_PROBLEM TO SOLVE:_
What is needed is an exact copy of every line in the listing.

_DATA SEGMENT:_
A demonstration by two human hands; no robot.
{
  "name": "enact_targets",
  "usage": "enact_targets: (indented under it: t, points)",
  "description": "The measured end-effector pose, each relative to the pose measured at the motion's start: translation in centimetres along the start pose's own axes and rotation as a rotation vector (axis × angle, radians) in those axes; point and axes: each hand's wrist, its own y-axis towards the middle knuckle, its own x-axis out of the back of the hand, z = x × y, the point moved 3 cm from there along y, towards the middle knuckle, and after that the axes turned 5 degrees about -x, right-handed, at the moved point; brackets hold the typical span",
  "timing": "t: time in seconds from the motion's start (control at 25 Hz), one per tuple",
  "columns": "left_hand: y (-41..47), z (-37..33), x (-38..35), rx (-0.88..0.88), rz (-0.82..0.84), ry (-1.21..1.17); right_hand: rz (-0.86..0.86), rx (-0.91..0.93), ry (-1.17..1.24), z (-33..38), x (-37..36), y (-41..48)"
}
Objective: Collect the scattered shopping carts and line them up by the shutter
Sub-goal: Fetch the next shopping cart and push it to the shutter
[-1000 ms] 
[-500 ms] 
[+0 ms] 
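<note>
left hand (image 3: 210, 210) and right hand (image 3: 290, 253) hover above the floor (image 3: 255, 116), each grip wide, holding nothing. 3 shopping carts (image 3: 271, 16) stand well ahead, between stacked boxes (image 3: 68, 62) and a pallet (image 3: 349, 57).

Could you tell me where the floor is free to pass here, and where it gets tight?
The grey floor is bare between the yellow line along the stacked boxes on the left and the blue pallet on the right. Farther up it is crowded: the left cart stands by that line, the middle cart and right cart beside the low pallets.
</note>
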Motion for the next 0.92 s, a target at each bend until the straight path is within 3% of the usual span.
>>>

_ANSWER FOR THIS EXERCISE:_
A demonstration by two human hands; no robot.
{
  "name": "enact_targets",
  "usage": "enact_targets: (indented under it: t, points)",
  "description": "The measured end-effector pose, each relative to the pose measured at the motion's start: translation in centimetres along the start pose's own axes and rotation as a rotation vector (axis × angle, radians) in those axes; point and axes: each hand's wrist, its own y-axis towards the middle knuckle, its own x-axis out of the back of the hand, z = x × y, the point moved 3 cm from there along y, towards the middle knuckle, and after that the axes turned 5 degrees about -x, right-handed, at the moved point; brackets hold the typical span",
  "timing": "t: time in seconds from the motion's start (control at 25 Hz), one per tuple",
  "columns": "left_hand: y (-41..47), z (-37..33), x (-38..35), rx (-0.88..0.88), rz (-0.82..0.84), ry (-1.21..1.17); right_hand: rz (-0.86..0.86), rx (-0.91..0.93), ry (-1.17..1.24), z (-33..38), x (-37..36), y (-41..48)"
}
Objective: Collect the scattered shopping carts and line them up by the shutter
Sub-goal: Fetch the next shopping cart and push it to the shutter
[-1000 ms] 
[-500 ms] 
[+0 ms] 
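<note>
left hand (image 3: 210, 210) and right hand (image 3: 290, 253) hover above the floor (image 3: 255, 116), each grip wide, holding nothing. 3 shopping carts (image 3: 271, 16) stand well ahead, between stacked boxes (image 3: 68, 62) and a pallet (image 3: 349, 57).

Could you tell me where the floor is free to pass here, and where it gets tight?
The grey floor is bare between the yellow line along the stacked boxes on the left and the blue pallet on the right. Farther up it is crowded: the left cart stands by that line, the middle cart and right cart beside the low pallets.
</note>
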Motion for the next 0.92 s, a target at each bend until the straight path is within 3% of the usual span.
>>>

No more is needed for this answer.